__Work to complete__. Your answer should be one number: how many lines below hold the word "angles".

__Data segment__.
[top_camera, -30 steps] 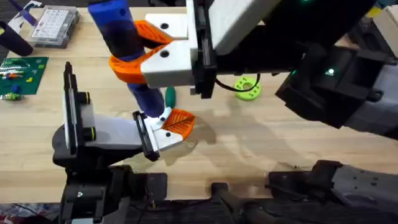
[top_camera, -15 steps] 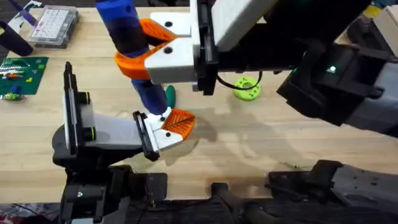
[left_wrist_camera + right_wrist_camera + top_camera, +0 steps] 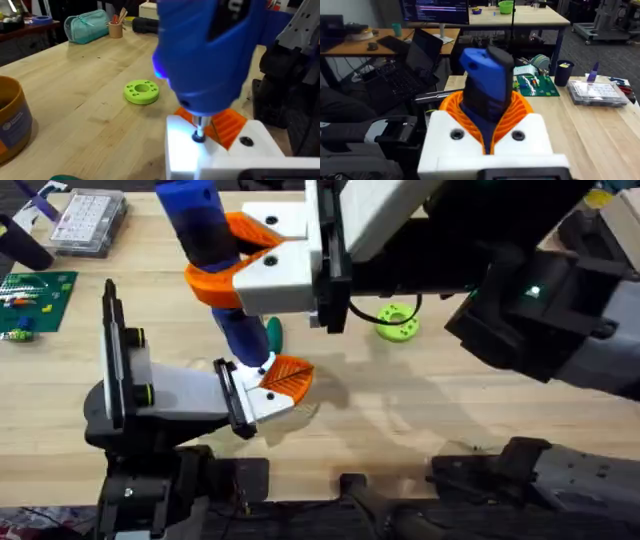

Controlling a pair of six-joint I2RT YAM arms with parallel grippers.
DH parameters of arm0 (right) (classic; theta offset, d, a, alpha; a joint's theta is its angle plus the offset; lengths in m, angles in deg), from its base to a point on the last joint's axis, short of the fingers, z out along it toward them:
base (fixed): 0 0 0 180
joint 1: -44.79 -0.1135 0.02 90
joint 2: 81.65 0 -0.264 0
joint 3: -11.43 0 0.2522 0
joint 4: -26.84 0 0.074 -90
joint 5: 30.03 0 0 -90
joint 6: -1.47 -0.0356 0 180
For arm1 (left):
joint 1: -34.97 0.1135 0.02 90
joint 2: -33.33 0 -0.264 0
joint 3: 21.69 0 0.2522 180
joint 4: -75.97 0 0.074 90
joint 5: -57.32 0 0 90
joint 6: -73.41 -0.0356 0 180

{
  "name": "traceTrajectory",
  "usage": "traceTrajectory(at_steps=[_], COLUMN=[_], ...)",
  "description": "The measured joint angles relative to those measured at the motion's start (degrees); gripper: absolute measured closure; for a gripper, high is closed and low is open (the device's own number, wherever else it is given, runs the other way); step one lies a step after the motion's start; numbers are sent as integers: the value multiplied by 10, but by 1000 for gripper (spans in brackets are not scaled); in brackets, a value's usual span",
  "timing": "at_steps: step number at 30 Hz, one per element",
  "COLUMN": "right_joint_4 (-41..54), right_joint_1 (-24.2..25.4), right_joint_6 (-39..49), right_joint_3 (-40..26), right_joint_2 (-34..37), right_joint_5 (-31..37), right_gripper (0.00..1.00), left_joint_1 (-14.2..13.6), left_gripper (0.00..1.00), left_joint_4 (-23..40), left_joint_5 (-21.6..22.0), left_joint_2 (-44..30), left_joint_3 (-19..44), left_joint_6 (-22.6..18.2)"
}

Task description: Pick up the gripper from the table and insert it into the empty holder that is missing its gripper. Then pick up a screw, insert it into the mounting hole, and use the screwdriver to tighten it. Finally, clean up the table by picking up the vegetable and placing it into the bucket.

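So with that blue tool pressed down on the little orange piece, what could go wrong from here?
The screwdriver leans as the right claw holds it; its bit could slip off the white block beside the gripper. Pushing down might also tilt that gripper in the holder. The vegetable lies close behind and could get knocked.

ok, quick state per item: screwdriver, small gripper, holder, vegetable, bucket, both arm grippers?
screwdriver: held tilted, light on, bit down on the gripper's base
gripper: seated at the holder's tip
holder: gripper in place
vegetable: lying on the table, partly hidden
bucket: on the table, contents unseen
right gripper: shut on the screwdriver
left gripper: cannot tell
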Motion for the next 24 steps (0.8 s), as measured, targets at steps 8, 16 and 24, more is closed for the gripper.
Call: traceTrajectory(at_steps=[8,16,24], right_joint_4=[0,1,7], right_joint_1=[0,0,0], right_joint_6=[-4,-7,-9], right_joint_3=[0,0,0], right_joint_2=[0,0,0], right_joint_5=[0,0,0], right_gripper=[958,956,958], left_joint_1=[0,0,0], left_gripper=[985,985,985], left_joint_4=[0,0,0], left_joint_5=[0,0,0], left_joint_2=[0,0,0], left_joint_3=[0,0,0], left_joint_6=[0,0,0])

__Task result__. 2